Volunteer Voices - Sonya Guidry
- hpastor2025
- Jun 20
- 3 min read

Sonya Guidry is a plant-walk volunteer at Canaveral National Seashore. She is a second-generation Florida native (born in Daytona Beach) with memories of running the shell-path trails at Turtle Mound long before it became a national park.
Here’s how Sonya describes her decades of life exploring nature in Florida:
My interest in science and nature has been a lifelong venture. Early on, I spent time during the summers observing nature on my mother's family farm on the west side of the state, exploring their limestone cave and even once bringing home a pet skunk. One formative summer was spent exploring the wonders of New Hampshire mountains and woods while my dad prepared my Grandpa's old, spring-fed farmhouse for sale.
Our family moved throughout Florida with the advent of World War II -- from Daytona Beach, to Jacksonville, the family farm near Crystal River, Auburndale and Winter Haven, where I graduated from high school.
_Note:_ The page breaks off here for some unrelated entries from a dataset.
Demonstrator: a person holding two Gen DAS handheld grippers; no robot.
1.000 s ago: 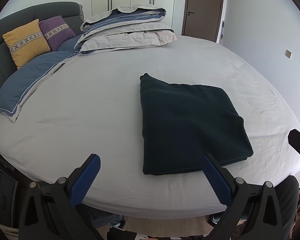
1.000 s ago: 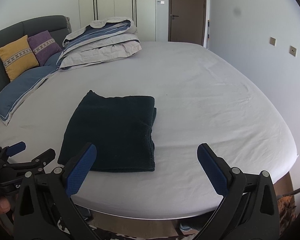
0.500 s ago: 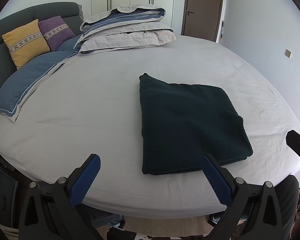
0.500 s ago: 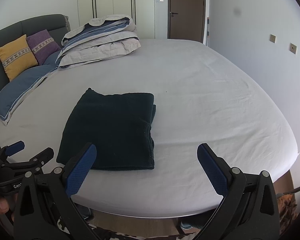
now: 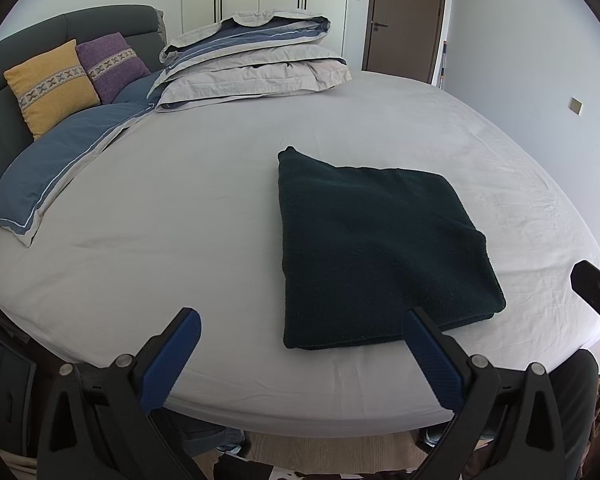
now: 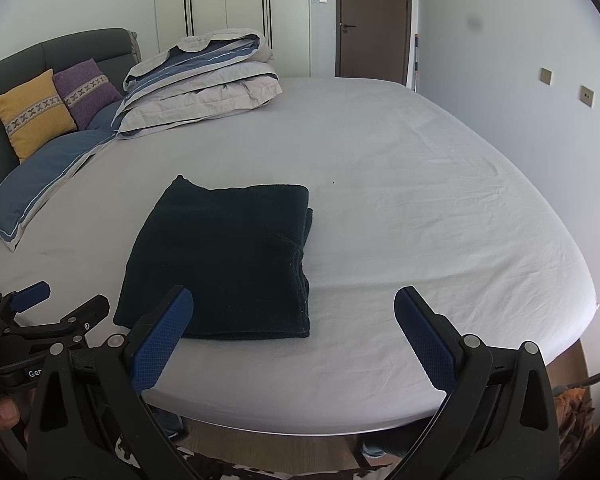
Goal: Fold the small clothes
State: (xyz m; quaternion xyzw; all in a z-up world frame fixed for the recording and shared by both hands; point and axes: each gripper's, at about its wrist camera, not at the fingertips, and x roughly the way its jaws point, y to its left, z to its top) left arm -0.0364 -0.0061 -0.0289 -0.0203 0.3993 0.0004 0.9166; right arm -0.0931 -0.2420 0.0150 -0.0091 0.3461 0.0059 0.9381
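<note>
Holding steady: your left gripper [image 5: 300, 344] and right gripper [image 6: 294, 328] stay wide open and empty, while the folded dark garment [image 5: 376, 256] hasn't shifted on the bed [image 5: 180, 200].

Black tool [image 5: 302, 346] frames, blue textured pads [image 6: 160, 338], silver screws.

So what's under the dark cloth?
The folded dark cloth lies flat on the bed sheet; sheet shows on all sides. Its own layers show at the right edge. Anything tucked beneath is covered. Both grippers hang open, off it.
</note>
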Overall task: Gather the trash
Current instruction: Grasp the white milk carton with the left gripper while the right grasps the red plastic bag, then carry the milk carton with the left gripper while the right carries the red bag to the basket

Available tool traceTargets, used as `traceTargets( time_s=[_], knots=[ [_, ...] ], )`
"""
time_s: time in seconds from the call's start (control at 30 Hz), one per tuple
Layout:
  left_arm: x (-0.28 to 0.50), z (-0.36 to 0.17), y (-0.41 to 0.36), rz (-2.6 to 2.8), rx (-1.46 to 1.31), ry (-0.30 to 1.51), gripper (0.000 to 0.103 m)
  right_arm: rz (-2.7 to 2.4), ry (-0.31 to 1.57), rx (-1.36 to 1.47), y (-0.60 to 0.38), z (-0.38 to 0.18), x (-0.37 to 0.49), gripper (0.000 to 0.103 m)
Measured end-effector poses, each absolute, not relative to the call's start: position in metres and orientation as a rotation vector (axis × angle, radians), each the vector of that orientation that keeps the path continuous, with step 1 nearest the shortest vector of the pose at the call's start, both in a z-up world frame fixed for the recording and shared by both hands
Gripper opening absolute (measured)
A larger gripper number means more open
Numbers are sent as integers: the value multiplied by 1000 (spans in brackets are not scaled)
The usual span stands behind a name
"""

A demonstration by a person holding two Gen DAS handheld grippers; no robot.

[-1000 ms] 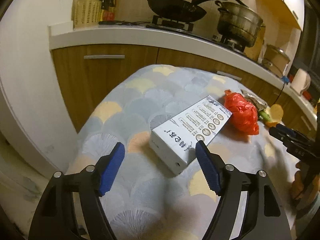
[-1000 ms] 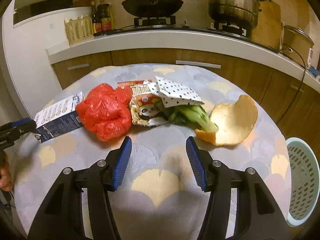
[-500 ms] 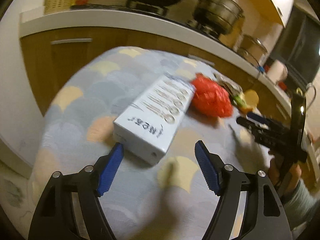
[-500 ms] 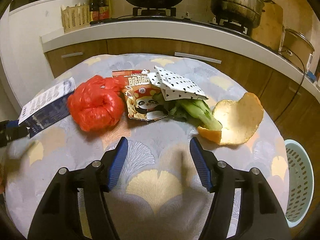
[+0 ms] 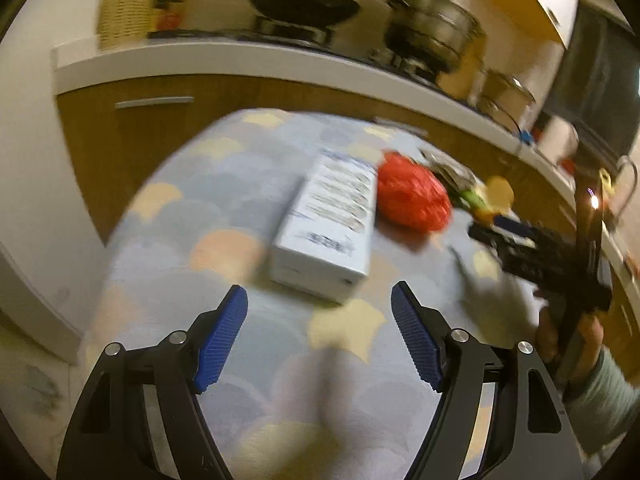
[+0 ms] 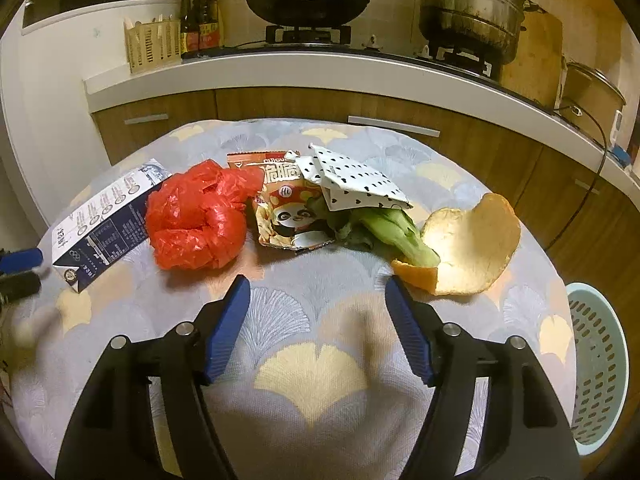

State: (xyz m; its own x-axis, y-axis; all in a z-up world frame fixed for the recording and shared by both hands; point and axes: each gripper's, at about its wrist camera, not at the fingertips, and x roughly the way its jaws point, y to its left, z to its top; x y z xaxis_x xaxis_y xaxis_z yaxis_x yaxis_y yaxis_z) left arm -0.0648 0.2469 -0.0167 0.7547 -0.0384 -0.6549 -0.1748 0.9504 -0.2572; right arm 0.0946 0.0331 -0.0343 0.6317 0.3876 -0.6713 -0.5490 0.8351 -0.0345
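Trash lies in a row on the round patterned table (image 6: 312,368): a white carton (image 6: 106,224), a red plastic bag (image 6: 200,220), a snack packet (image 6: 286,208), a dotted paper wrapper (image 6: 356,182), green vegetable scraps (image 6: 396,232) and an orange peel (image 6: 468,248). My right gripper (image 6: 318,292) is open and empty, just short of the snack packet. My left gripper (image 5: 320,304) is open and empty, with the carton (image 5: 332,224) just ahead between its fingers. The red bag (image 5: 412,196) lies behind the carton. The right gripper shows in the left wrist view (image 5: 520,244).
A pale green perforated bin (image 6: 596,364) stands on the floor past the table's right edge. Behind the table runs a kitchen counter (image 6: 320,68) with a wok (image 6: 306,0), a steamer pot (image 6: 470,4) and wooden cabinets below.
My left gripper has swung around so the carton now lies lengthwise ahead of it. My right gripper has eased forward toward the trash and opened slightly wider.
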Motion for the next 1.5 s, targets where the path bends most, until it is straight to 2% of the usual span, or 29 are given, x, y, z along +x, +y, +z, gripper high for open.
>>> traceTargets(
  time_s=[0.1, 0.33, 0.47, 0.53, 0.6, 0.83, 1.03, 1.07, 1.1, 1.2, 1.3, 1.5],
  knots=[
    [-55, -17, 247, 55, -298, 759, 72, 508, 690, -225, 30, -32, 95, 80],
    [-27, -5, 232, 99, -193, 763, 73, 508, 680, -191, 22, -29, 97, 81],
    [7, -11, 233, 126, -166, 832, 74, 520, 688, -193, 23, -29, 98, 82],
    [19, -16, 230, 124, -158, 849, 71, 544, 707, -200, 26, -31, 99, 82],
    [28, -23, 225, 138, -150, 890, 55, 577, 725, -198, 28, -30, 99, 82],
    [4, -10, 221, 204, -217, 814, 51, 742, 767, -162, 64, -4, 93, 82],
    [-25, 6, 231, 243, -265, 748, 51, 766, 794, -219, 110, -15, 105, 81],
    [-26, 5, 230, 252, -269, 752, 51, 756, 806, -236, 117, -20, 106, 77],
    [-28, 3, 232, 262, -281, 756, 51, 750, 817, -250, 121, -24, 107, 61],
    [-34, 2, 236, 245, -327, 746, 51, 728, 833, -267, 126, -32, 106, 43],
    [-38, 6, 234, 240, -324, 732, 51, 730, 833, -224, 113, -27, 105, 39],
    [-42, 17, 210, 215, -277, 706, 51, 735, 777, -120, 73, 5, 87, 39]
  ],
)
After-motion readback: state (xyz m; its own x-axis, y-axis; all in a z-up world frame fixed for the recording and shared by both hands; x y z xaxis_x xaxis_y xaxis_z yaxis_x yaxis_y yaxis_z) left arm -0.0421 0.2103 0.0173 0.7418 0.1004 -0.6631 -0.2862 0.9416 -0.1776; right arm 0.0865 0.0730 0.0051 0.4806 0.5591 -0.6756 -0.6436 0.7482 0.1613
I graduated from the University of Florida with a bachelor of science degree in education. Dr. Archie Carr and Dr. Eugene Odum were my professors while studying there. I later taught science and biology at a junior high school in Titusville, married a Cajun NASA engineer and while
taking a child-rearing hiatus, I led nature trail walks at the nature center in Brevard County’s Wuesthoff Park.
In 1980, I retrained for applied science work as a laboratory medical technologist and moved to New Smyrna Beach in 1981, to work at Bert Fish Medical Center for 28 years.
Nature still fascinated me and in the mid-1980s, I joined the Sierra Club and trained to become an outings leader. In the early 1990’s, I joined Florida Native Plant Society’s (FNPS) Volusia Pawpaw Chapter and have been leading native plant field trips since 1994. I also helped organize 20 field trips for two State FNPS Conferences held in Volusia County 2006 and 2016.
My involvement in Canaveral National Seashore began in 2015, when I was coerced into becoming a plant walk volunteer by Wayne Sherman when he caught me “botanizing” for a future field trip at Seminole Rest.
I volunteer in other places, including: four years at the Boys’ and Girls’ Club; helping to maintain public gardens with Pawpaw Chapter FNPS, as well as Park of Honor in South Daytona, Marine Discovery Center, and Mary Harrell Black Heritage Museum’s back-fence garden.
I have also served on land management reviews for the Florida Native Plant Society at Doris Leeper Spruce Creek Preserve, in Palm Bluff, Calif., at Caravelle Ranch Wildlife Management Area in Putnam County, Fla., at Tomoka State Park and Gamble Rogers State Park.
I’ve been blessed to experience flora and fauna around the world, including on: church missions in Guatemala; helping to build a preschool and orphanage in Kenya; traveling with the Sierra Club to Alaska; Earthwatch citizen science expeditions to the Amazonian rainforests of Peru, cloud forest excursions in Costa Rica, and the Himalayan foothills in India.
In addition, I have taken a multi-province botanical excursion in Western China with a retired Stetson University professor; walked 190 miles across England; rafted and hiked in the Grand Canyon; hiked the White Mountains of New Hampshire; paddled 230 miles on the Suwannee River and on many other Florida spring runs and rivers .
The whole world is full of natural wonders and my motivation for leading walks in nature has always been to encourage both children and adults to know and love their environment with the hope they will begin to treasure it and help preserve it. Better yet, through adding native plants to their own home landscapes, they can both attract and begin to explore nature in their own back yards! In mocked disdain, my kids have even referred to me as ”MOTHER Nature!”